> **Your instructions**
For every line in the data below that contains "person", copy the line.

> **Material supplied**
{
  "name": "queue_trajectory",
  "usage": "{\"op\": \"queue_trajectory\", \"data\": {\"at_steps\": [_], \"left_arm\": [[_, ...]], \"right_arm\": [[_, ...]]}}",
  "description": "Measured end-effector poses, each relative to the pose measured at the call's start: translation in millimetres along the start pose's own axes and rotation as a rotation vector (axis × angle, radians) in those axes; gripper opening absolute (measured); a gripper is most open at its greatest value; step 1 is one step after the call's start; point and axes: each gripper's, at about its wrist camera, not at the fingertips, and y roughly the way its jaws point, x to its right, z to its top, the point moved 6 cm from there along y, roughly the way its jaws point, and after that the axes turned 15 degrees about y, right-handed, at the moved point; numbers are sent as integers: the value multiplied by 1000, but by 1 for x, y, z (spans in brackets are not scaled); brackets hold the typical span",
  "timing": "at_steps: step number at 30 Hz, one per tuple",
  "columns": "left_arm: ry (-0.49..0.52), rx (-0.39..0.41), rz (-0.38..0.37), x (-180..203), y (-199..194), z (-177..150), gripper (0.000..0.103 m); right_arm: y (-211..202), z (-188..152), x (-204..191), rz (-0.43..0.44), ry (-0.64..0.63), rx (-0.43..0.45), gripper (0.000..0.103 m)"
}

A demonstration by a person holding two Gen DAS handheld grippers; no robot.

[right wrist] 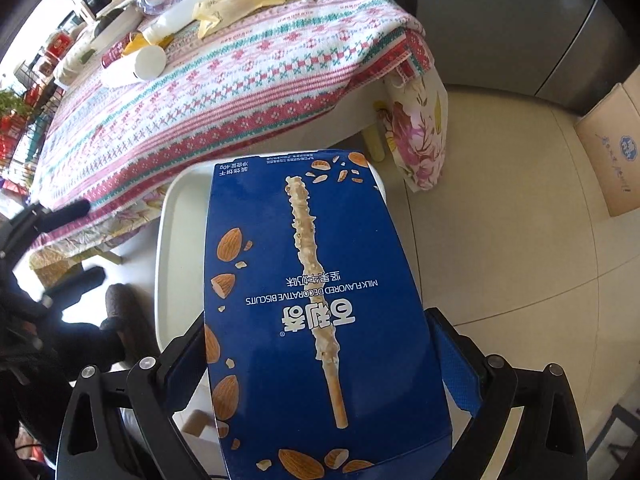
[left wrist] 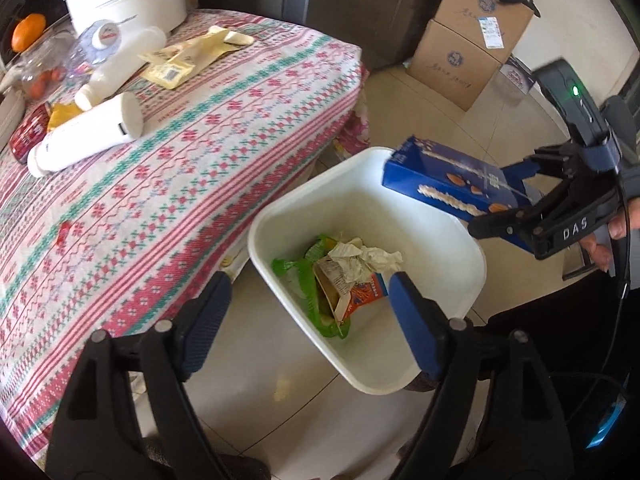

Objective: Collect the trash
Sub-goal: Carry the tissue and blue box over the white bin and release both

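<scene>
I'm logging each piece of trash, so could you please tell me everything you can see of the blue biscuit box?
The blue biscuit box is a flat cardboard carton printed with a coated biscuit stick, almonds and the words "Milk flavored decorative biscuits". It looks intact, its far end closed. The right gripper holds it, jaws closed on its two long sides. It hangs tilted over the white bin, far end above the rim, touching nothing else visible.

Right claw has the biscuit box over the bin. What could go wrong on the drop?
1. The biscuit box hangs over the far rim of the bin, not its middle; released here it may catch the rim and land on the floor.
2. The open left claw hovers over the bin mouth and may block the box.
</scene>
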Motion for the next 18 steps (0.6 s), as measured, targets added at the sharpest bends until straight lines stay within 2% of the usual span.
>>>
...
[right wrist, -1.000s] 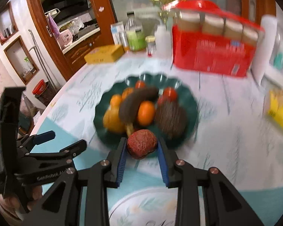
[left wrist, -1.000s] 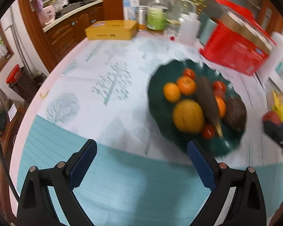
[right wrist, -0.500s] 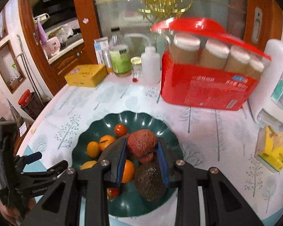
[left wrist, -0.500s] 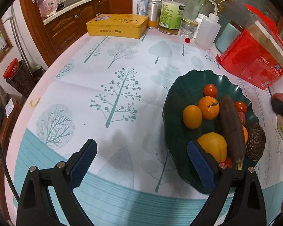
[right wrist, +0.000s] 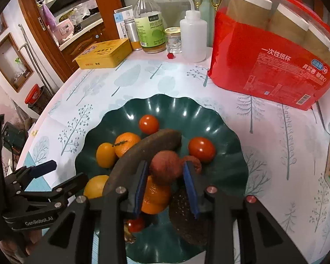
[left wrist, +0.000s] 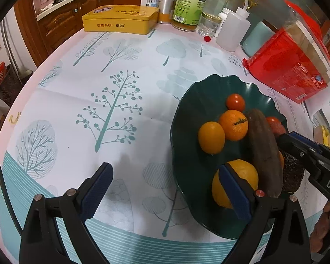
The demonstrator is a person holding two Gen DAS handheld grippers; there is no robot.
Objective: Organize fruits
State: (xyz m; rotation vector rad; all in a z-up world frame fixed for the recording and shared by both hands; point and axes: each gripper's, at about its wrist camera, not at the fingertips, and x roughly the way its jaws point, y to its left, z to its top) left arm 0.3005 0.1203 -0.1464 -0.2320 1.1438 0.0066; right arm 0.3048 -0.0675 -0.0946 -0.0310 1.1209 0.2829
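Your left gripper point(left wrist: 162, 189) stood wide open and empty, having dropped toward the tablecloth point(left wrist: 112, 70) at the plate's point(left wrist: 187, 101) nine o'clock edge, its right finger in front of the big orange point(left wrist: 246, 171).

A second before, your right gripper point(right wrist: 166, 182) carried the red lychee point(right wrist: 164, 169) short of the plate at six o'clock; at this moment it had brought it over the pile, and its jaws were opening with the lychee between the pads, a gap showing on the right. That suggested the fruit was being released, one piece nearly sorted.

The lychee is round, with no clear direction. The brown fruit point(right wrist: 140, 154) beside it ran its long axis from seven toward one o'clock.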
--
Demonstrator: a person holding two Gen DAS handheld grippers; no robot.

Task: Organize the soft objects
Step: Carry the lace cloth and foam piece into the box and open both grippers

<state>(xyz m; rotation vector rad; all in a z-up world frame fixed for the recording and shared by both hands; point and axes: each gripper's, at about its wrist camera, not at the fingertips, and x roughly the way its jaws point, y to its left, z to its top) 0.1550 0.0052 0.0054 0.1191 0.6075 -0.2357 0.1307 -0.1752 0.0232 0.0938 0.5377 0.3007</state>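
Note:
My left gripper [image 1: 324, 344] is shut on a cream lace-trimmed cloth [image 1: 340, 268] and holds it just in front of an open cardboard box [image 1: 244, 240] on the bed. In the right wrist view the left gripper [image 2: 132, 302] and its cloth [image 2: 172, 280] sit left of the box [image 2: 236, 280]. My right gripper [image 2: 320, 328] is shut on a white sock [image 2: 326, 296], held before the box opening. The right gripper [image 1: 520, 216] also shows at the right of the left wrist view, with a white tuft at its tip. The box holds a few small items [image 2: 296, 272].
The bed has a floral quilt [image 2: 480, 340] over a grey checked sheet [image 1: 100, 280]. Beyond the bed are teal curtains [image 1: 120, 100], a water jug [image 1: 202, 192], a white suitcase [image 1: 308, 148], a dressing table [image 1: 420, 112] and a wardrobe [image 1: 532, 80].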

> **Solution**
A demonstration by a person holding two Gen DAS handheld grippers; no robot.
The demonstrator is a person holding two Gen DAS handheld grippers; there is no robot.
Demonstrator: a person holding two Gen DAS handheld grippers; no robot.

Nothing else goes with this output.